CLI tool for uploading HuggingFace datasets and GitHub repos to Load S3 with tags

Project description

Load Pools CLI

A command-line tool for uploading HuggingFace datasets and GitHub repositories to Load S3 and tagging them for use with Load's data pools.

Features

  • GitHub repository upload: Clone and upload entire repos with file-by-file tagging
  • HuggingFace integration: Upload datasets by path
  • Automatic tagging: Data-Protocol, Path, Filename, and Content-Type to make data discoverable
  • Query support: All uploads are queryable via s3-agent's tag query API

Installation

Prerequisites

A Load Network account API key from cloud.load.network. HuggingFace calls may ask for a HuggingFace API key, freely available for registered users here

Usage

Upload a GitHub Repository

Upload all files from a GitHub repository with proper folder structure tagging:

load-pools create --github https://github.com/owner/repo --auth YOUR_LOAD_API_KEY

What happens:

  1. Repository is cloned to a temporary directory
  2. Each file is uploaded individually to s3-agent
  3. Files are tagged with:
    • Data-Protocol: "owner/repo"
    • Path: "folder/subfolder" (relative path from repo root)
    • Filename: "file.ext"
    • Content-Type: "mime/type"

Example tags for file images/grayscale/9582.png:

[
  {"key": "Data-Protocol", "value": "owner/repo"},
  {"key": "Path", "value": "images/grayscale"},
  {"key": "Filename", "value": "9582.png"},
  {"key": "Content-Type", "value": "image/png"}
]

Upload a HuggingFace Dataset

Upload a HuggingFace dataset. Tables are uploaded row by row, with proper tagging.

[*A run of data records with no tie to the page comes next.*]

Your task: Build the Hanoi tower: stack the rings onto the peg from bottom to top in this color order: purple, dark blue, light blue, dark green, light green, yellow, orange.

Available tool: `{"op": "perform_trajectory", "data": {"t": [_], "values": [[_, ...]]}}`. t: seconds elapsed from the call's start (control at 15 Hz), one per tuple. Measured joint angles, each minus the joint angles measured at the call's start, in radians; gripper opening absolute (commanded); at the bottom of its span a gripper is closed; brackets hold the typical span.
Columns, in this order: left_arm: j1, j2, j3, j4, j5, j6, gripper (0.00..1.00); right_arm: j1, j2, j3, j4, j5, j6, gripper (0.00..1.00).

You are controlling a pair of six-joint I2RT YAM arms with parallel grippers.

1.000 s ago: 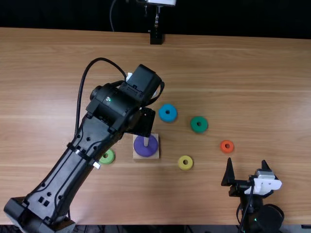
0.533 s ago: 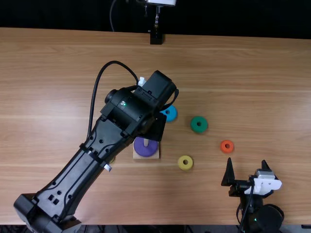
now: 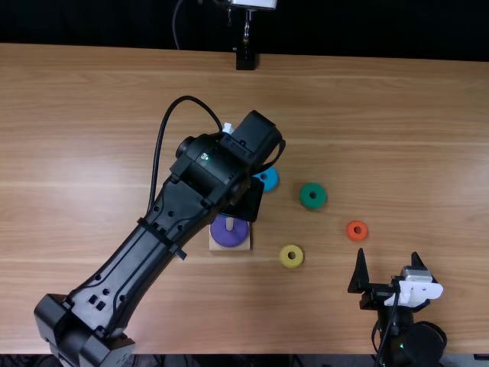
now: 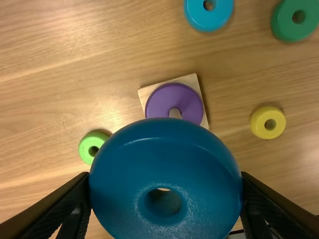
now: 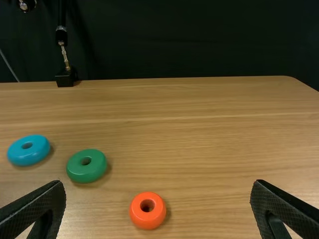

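On wooden table [image 3: 114,92], light green ring [image 4: 85,145] lies near square base [image 3: 213,247], purple ring [image 3: 234,238] seated around upright peg [image 3: 229,224]. Above table, left gripper [image 3: 243,202] grips dark blue ring [image 4: 164,162] between fingers. Then light blue ring [image 3: 270,184], yellow ring [image 3: 284,261], dark green ring [image 3: 319,201], orange ring [image 3: 351,232], all flat on table. Far right, right gripper [image 3: 388,257], fingers spread wide.

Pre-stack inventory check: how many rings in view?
7: purple on the peg; dark blue in left gripper; light blue, dark green, light green, yellow, orange on the table.
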Motion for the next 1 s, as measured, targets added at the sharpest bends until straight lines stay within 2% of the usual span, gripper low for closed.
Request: {"op": "perform_trajectory", "data": {"t": [1.0], "values": [[-0.016, 0.044, 0.0, 0.0, -0.001, -0.008, 0.0, 0.0, 0.0, 0.0, 0.0, 0.0, 0.0, 1.0]]}}
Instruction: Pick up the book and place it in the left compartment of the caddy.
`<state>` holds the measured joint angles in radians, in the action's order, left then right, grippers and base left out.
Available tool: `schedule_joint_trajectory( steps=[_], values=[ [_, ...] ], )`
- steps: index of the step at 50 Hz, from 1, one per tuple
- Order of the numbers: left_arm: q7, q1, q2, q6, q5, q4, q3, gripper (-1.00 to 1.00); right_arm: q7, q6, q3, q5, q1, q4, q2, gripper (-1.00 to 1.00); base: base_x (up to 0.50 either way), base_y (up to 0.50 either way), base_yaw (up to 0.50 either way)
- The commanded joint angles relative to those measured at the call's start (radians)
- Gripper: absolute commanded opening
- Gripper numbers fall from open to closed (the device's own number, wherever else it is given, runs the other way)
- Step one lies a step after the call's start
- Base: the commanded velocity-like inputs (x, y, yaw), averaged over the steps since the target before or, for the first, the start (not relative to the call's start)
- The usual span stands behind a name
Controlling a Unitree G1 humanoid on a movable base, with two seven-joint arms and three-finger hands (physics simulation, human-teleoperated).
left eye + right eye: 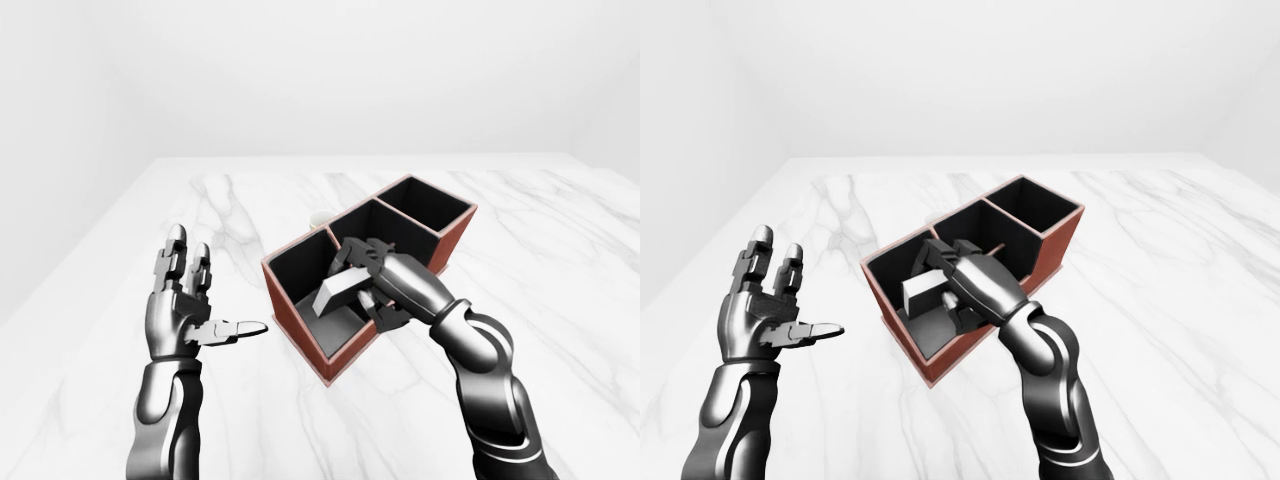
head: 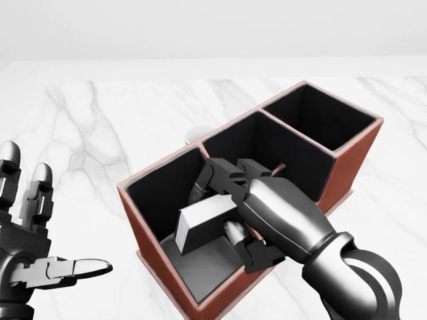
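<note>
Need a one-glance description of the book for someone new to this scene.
On the white marble table stands a reddish caddy with three black-lined compartments in a row. The book is the pale grey block tilted inside the compartment at the head view's lower left, held by the right hand; the other two compartments look empty.
</note>
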<state>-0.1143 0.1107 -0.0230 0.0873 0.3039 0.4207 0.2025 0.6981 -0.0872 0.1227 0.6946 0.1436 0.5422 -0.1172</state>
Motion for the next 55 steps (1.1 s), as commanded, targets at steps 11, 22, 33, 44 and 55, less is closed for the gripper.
schedule_joint_trajectory(
  steps=[11,22,33,44,55],
  values=[
    [-0.001,-0.003,-0.001,0.000,0.000,-0.007,-0.001,1.00,0.000,0.000,0.008,-0.045,-0.001,-0.004,0.011,-1.00,0.00,0.00,0.00],
    [-0.003,-0.002,-0.001,0.000,0.000,-0.009,0.000,1.00,0.000,0.000,0.018,-0.026,-0.004,-0.002,0.016,-1.00,0.00,0.00,0.00],
    [-0.003,-0.002,0.000,0.000,0.000,-0.007,0.000,1.00,0.000,0.000,0.024,-0.016,0.002,-0.037,0.027,-1.00,0.00,0.00,0.00],
    [-0.002,0.001,0.000,0.000,0.001,0.005,-0.001,1.00,0.000,0.000,0.024,0.009,0.003,-0.060,0.036,-1.00,0.00,0.00,0.00],
    [-0.004,0.001,0.001,0.000,-0.001,-0.002,-0.002,1.00,0.000,0.000,0.014,0.037,0.006,-0.109,0.034,-1.00,0.00,0.00,0.00]
  ],
)
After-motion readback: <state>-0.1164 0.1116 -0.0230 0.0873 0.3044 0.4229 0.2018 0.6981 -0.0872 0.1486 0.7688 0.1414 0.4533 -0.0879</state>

load-pools create --hugging-face username/dataset-name --auth YOUR_LOAD_API_KEY 

For private datasets or to bypass anonymous rate limits, pass --hf-auth <YOUR_TOKEN>.

What happens:

  1. HuggingFace dataset is downloaded
  2. Table rows are extracted into individual dataitems
  3. Rows are uploaded to s3-agent with metadata tags

Command Options

load-pools create [OPTIONS]

Options:
  --github TEXT          GitHub repository URL
  --hugging-face TEXT    HuggingFace repository slug (user/repo)
  --auth TEXT            Load account API key [required]
  -v, --verbose          Show detailed upload progress
  --help                 Show help message

Querying Uploaded Data

After uploading, you can query your data using the s3-agent tags API.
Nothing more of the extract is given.